Extract exactly and only the lines of the data below, starting at the line with "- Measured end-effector" and stopping after the final line.

(Source data)
######

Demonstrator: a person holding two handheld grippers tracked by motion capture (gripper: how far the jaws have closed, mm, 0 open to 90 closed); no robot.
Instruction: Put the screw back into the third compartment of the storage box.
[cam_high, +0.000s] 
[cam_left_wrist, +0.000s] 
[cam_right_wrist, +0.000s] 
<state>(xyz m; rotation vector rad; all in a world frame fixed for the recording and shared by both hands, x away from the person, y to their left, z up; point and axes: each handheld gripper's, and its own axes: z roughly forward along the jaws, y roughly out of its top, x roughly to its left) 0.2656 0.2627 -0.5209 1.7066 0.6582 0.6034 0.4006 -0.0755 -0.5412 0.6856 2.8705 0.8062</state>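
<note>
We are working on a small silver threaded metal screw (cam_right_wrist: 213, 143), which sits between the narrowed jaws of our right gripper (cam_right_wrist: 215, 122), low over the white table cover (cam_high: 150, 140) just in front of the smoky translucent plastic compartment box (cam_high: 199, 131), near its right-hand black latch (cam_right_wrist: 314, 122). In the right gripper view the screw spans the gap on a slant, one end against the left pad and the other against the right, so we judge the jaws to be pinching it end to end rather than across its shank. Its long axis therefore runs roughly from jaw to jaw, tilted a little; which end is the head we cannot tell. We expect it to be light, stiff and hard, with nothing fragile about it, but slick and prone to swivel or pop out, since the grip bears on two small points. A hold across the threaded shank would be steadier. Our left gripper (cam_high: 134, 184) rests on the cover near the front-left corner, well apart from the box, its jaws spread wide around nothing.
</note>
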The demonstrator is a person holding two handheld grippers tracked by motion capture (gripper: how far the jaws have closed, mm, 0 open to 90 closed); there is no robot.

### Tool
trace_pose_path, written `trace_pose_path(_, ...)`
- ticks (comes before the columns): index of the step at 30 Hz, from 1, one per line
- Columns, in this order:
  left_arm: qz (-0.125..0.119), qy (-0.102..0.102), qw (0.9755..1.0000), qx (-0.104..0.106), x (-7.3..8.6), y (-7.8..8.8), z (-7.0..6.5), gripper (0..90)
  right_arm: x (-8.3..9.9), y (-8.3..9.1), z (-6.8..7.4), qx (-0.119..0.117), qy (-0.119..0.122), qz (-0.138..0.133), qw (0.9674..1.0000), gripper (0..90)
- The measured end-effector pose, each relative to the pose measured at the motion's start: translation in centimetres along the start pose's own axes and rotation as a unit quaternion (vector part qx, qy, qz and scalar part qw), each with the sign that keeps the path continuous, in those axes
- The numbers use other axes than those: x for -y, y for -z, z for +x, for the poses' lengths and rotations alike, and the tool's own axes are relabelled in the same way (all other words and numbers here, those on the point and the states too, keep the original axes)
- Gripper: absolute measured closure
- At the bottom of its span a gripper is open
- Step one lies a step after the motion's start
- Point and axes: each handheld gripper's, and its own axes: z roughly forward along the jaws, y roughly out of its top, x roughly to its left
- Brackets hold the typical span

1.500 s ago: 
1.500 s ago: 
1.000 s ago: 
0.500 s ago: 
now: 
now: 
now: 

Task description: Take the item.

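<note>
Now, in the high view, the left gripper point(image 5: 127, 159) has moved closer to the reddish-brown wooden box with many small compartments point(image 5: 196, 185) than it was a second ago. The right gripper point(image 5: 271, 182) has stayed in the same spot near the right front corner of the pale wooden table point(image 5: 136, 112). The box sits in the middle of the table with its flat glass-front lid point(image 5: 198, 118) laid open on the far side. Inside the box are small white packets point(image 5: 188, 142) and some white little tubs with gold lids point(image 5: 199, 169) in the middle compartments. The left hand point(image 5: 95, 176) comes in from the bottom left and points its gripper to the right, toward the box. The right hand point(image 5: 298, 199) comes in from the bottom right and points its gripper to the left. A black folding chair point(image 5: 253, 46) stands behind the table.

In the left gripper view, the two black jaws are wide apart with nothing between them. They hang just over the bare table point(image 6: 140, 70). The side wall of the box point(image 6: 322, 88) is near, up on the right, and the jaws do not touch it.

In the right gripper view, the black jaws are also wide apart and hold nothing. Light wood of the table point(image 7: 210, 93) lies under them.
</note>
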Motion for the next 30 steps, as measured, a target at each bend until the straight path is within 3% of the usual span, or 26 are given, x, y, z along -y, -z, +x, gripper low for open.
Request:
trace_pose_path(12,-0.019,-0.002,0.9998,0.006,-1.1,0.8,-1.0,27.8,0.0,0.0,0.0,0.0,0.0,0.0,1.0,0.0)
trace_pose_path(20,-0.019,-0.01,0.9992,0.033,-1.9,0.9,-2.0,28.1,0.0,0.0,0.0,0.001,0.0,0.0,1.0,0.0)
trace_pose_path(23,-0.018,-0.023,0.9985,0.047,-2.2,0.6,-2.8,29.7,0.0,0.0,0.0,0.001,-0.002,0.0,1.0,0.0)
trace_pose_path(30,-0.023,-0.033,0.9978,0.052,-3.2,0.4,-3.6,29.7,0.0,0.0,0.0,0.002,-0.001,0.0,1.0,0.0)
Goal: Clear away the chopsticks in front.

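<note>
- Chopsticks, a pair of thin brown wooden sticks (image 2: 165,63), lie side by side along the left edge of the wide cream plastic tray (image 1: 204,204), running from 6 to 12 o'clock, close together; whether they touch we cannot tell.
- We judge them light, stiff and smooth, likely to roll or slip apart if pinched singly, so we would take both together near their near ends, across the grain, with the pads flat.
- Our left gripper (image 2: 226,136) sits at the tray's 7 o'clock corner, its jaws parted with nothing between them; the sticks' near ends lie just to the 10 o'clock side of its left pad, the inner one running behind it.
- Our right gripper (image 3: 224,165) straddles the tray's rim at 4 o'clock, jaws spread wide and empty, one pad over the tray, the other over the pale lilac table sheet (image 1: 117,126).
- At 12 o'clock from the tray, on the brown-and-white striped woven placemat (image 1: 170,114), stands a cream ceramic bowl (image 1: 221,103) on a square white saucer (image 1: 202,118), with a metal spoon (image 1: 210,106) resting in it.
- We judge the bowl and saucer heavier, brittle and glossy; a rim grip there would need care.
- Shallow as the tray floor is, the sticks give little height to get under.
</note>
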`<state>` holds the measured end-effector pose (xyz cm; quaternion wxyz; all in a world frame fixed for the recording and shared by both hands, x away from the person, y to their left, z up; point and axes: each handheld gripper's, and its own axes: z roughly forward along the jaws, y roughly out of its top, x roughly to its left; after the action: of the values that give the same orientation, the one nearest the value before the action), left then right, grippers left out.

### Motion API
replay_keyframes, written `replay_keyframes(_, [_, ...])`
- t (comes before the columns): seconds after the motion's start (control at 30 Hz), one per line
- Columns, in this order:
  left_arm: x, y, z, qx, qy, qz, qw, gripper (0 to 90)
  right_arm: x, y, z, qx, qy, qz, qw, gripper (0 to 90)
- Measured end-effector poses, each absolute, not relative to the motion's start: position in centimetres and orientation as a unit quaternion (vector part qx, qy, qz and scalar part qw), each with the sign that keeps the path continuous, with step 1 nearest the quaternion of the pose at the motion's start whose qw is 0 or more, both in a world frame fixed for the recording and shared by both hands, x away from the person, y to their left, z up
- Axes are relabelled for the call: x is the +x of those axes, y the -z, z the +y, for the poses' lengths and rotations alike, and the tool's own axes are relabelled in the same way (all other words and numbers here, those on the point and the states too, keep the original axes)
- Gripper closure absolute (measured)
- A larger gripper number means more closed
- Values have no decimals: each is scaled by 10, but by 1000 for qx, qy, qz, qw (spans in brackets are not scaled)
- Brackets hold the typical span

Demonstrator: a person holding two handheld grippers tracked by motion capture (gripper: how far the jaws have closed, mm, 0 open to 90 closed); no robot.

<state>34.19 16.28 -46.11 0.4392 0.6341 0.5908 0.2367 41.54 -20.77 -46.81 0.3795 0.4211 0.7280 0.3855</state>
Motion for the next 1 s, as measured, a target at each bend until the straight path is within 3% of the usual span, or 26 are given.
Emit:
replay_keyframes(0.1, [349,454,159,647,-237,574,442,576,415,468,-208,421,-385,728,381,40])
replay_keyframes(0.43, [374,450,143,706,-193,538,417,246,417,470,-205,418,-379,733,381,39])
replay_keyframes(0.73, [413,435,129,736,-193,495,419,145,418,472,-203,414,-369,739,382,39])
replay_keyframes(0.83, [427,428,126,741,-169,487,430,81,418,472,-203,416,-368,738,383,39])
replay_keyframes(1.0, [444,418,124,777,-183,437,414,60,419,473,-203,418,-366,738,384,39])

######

Finished task
- Measured end-effector poses, each absolute, not relative to the motion's start: position in centimetres and orientation as a unit quaternion (vector part qx, qy, qz and scalar part qw), each with the sign that keeps the path continuous, with step 1 nearest the quaternion of the pose at the motion's start whose qw is 0 or more, both in a world frame fixed for the recording and shared by both hands, x away from the person, y to their left, z up
- Axes are relabelled for the call: x is the +x of those axes, y the -z, z the +y, for the poses' lengths and rotations alike, and the tool's own axes are relabelled in the same way (all other words and numbers here, those on the point and the states too, keep the original axes)
- Gripper closure absolute (measured)
- A larger gripper number means more closed
- Values have no decimals: each is scaled by 10, but by 1000 for qx, qy, qz, qw (spans in brackets are not scaled)
- Brackets hold the typical span

Demonstrator: a person holding two handheld grippers tracked by motion capture (gripper: how far the jaws have closed, mm, 0 open to 90 closed); no robot.

<state>34.19 16.28 -46.11 0.4392 0.6341 0.5908 0.2367 41.54 -20.77 -46.81 0.3795 0.4211 0.7280 0.3855</state>
Motion for the next 1 s, as measured, a target at each bend until the straight path is within 3% of the usual span, or 26 are given.
Emit:
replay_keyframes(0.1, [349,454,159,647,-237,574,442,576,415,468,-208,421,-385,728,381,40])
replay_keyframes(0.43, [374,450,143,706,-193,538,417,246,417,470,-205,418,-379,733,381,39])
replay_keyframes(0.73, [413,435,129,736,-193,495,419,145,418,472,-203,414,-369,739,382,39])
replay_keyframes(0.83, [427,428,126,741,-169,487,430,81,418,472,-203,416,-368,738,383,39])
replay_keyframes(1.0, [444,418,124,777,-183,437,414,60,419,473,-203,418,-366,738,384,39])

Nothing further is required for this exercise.